A surly old-timer named Deere disrupted a carefully choreographed square dance last month at the Montgomery County Fair — and the audience was thrilled.
The interrupted show was a performance by the Dancing Farmalls, a group of International Harvester tractors driven in intricate, daring maneuvers that have been thrilling fairgoers around the Midwest since the late 1990s.
The bright-red tractors are the good guys in this show. But for every good guy, there must be a villain. At the Montgomery County Fair, the villain turned out to be Roger Moore’s John Deere 620.
The green bad boy was part of a show that drew spectators from several states. Although the Dancing Farmalls are famous, the JD 620 was the hometown favorite.
Myrna Moore explains how the JD 620 was cast: “Don Walker [a fair organizer] wanted to get the Dancing Farmalls here for the Montgomery County Fair’s 20th anniversary. In that show, there is a John Deere ‘villain’ that comes in and steals one of the ‘women.’ ” Myrna laughs as she describes the plot, noting that all of the women in the show are driven by burly he-men.
“The villain tractor has to be supplied locally,” Myrna says. “The villain’s driver was dressed in a fancy black tux and tries to give the women flowers; then they chase the John Deere off the track.”
Myrna notes that in every video of the performance she has seen, the villain tractor is a John Deere. For those not familiar with tractor-manufacturer rivalries, think Cubs versus Cardinals.
Roger Moore’s 1958 JD 620 filled the bill perfectly. The Deere, which once belonged to Roger’s father, John Moore, spent 22 years in a shed after the elder Moore’s death. Roger and Myrna recently carried out a painstaking part-by-part restoration of the tractor.

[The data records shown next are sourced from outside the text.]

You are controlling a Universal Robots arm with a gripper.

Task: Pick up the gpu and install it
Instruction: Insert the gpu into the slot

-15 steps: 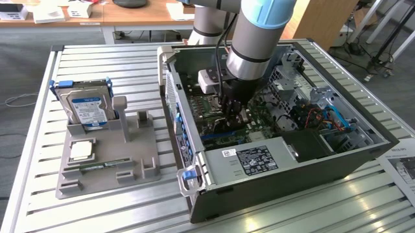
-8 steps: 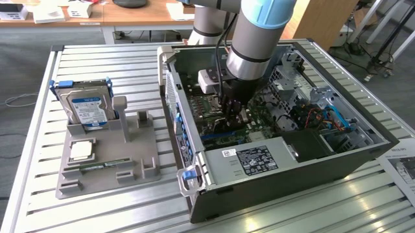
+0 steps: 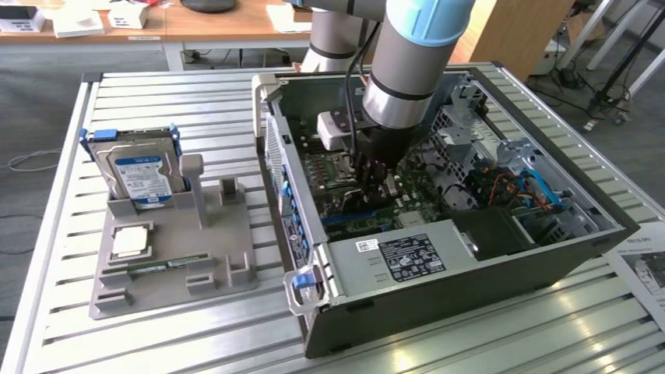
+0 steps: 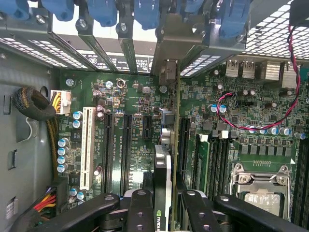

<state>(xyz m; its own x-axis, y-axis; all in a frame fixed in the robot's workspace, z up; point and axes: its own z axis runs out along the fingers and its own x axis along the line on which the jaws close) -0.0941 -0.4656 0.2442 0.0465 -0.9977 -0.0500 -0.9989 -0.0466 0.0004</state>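
Standing on the slatted bench (image 3: 156,343) is the open computer case (image 3: 468,292), and the arm (image 3: 416,70) is reaching down into it from above, with its gripper (image 3: 374,167) hanging low over the motherboard (image 4: 120,92). On the exterior view's left, well apart from the case, a grey fixture (image 3: 177,269) is holding a hard drive (image 3: 140,175) upright. In the wrist view the gpu (image 4: 163,169) is showing edge-on, pinched at a middling width between the two black fingers (image 4: 140,212), which are gripping it on both faces. The card is standing upright among the long black slots (image 4: 126,145) and pointing toward the rear frame (image 4: 178,38) of the case. Whether its lower edge is already sitting in a slot, I cannot tell. The risks, as I am judging them, are coming from alignment. If the card is leaning in the grip or sitting slightly beside the slot, downward pressure would be bending the board rather than seating the connector. If its far end is catching on the rear frame, the card could be pivoting between the fingers. The small capacitors (image 4: 99,113) just beside the slots are also lying close enough to be struck.
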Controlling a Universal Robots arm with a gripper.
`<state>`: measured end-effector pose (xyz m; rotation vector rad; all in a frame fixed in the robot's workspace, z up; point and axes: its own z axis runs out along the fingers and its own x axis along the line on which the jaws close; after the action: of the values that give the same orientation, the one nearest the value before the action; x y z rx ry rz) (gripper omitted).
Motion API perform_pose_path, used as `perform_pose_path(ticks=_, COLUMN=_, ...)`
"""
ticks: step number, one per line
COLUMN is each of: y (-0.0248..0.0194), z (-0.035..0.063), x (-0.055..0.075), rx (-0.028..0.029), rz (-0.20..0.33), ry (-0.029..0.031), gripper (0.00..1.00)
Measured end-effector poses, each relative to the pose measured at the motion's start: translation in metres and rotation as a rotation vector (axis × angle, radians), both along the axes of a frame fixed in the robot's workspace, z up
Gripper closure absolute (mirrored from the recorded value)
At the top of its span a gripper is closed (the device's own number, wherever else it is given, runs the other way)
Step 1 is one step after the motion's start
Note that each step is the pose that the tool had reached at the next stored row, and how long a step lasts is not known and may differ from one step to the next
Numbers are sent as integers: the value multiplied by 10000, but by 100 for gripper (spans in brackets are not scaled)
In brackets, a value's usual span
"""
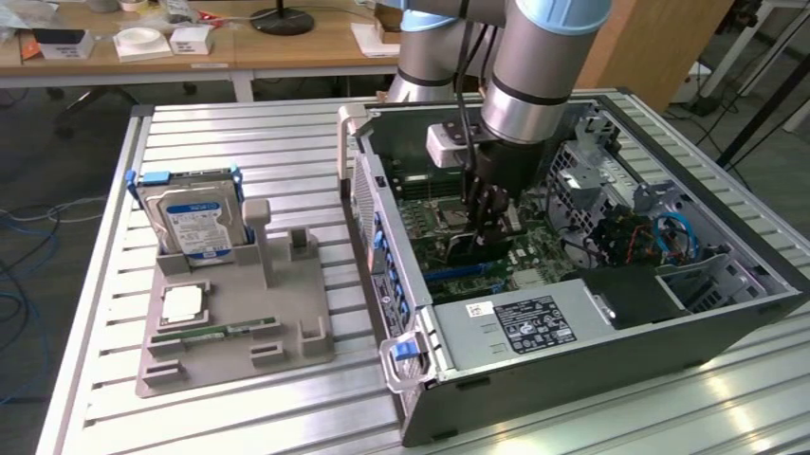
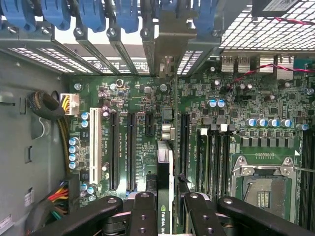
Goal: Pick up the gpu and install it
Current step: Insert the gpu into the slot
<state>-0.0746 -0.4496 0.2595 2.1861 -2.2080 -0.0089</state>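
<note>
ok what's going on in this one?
The arm has the gpu clamped edge-on in its gripper, held down inside the open PC case over the motherboard and its expansion slots. The card is not yet seated as far as the wrist view shows. Outside the case, the hard drive and memory stick sit in the grey tray.

My matt black metal fingers (image 2: 142,216) are pinching the gpu (image 2: 165,196), its black face showing glossy. Beyond it the motherboard (image 2: 138,123) is gleaming lacquered green, beside the case's (image 1: 608,370) dull grey metal wall.
</note>
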Motion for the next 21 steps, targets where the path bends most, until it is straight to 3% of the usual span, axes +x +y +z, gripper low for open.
perform_pose_path(ticks=21, y=0, z=-46, x=-6, rx=0, rz=-1, ry=0, gripper=74)
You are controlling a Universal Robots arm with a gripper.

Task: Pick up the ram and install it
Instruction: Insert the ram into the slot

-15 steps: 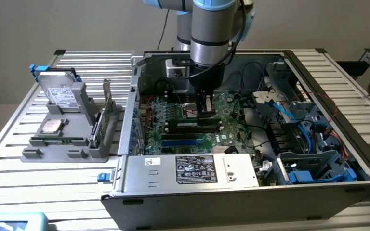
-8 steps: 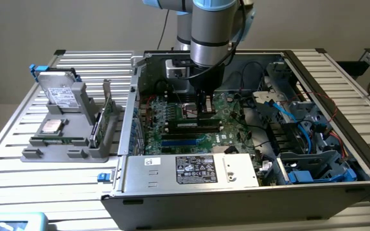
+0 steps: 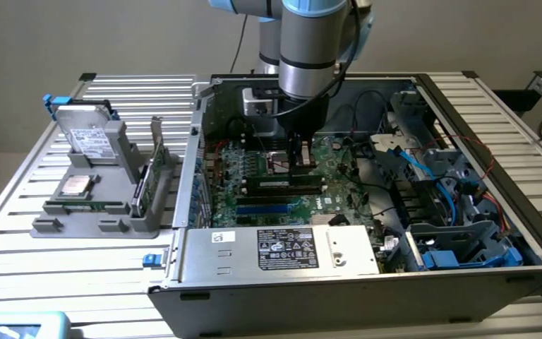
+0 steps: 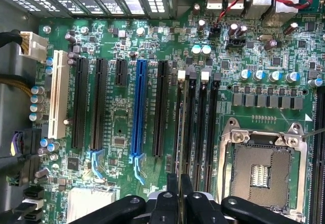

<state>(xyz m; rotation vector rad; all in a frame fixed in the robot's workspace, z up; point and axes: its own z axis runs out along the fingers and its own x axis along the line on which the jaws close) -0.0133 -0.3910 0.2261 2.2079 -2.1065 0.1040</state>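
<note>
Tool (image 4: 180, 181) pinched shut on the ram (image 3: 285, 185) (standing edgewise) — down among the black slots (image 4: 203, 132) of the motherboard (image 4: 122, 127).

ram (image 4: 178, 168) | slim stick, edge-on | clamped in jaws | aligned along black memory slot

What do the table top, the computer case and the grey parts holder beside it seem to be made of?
Table top: pale silver ribbed slats with a matte sheen, likely aluminium profile. Computer case: thin grey panels with folded edges and a dull finish, looks like sheet steel. Grey parts holder: even matte grey, blocky moulded shapes, probably plastic, though painted metal cannot be ruled out.
</note>
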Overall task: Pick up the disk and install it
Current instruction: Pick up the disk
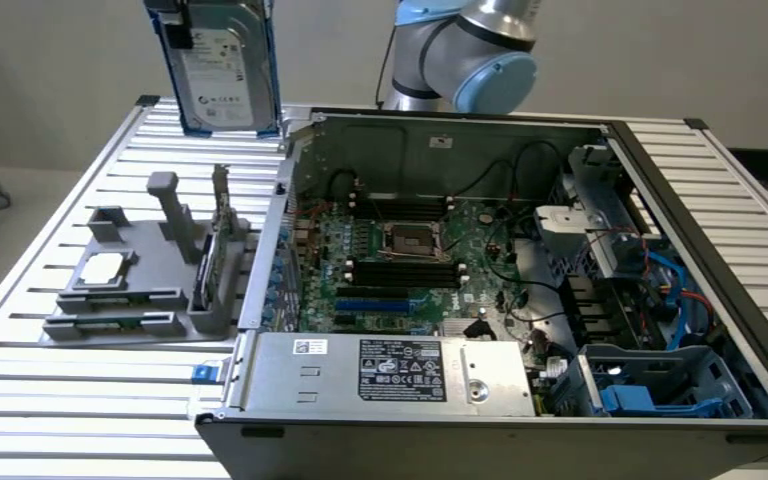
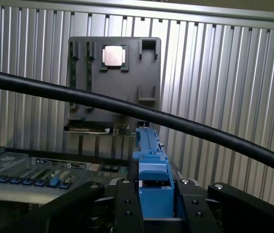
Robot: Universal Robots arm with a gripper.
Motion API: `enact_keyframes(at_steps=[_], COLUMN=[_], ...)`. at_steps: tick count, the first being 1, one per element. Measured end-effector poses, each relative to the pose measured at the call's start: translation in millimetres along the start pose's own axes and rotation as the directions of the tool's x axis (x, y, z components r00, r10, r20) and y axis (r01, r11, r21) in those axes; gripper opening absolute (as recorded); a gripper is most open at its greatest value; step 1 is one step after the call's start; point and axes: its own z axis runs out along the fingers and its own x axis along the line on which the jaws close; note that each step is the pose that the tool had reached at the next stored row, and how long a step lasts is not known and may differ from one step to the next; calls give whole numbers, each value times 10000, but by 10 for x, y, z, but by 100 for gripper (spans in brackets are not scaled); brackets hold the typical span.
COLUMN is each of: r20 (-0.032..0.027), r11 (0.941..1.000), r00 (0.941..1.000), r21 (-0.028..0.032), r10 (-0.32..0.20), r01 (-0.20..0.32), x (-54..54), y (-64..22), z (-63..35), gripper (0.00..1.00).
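Note:
The disk (image 1: 219,70), a silver-grey drive with a white label and blue side rails, hangs upright in the air above the slatted table's far corner, at the exterior view's left, beyond the open computer case (image 1: 307,180). In the wrist view, one blue rail of the disk (image 2: 151,165) runs edge-on between the black fingers (image 2: 123,206) of my gripper (image 2: 152,196). The gripper is shut on the disk.
Below the disk, a grey fixture tray (image 1: 131,300) on the table holds a small square chip (image 1: 104,266) and upright cards. The case contains a motherboard (image 1: 404,250), a labelled power-supply box (image 1: 398,372) and a blue drive cage (image 1: 664,385). A black cable (image 2: 127,109) crosses the wrist view.

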Motion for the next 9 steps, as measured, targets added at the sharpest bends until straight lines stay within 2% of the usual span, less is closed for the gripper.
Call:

During the show, the JD 620 was piloted by a professional driver. Roger had just one condition for lending his heirloom: “I told them if the tractor died, don’t hook onto it and pull it out with an International Harvester tractor.”
The Dancing Farmalls, accompanied by the JD 620, were a great success. Many local fair planners came to the show to see the troupe, and, rumor has it, the group will make other Midwest appearances next summer.
Now that the JD 620 has made its debut, additional appearances are planned. The tractor will be displayed at the Hillsboro tractor show in August, and Roger says that it may also appear at the Lincoln Fall Festival Days, scheduled for Sept. 9 and 10 at the Montgomery County fairgrounds. At this rate, the Moores may have to hire an agent.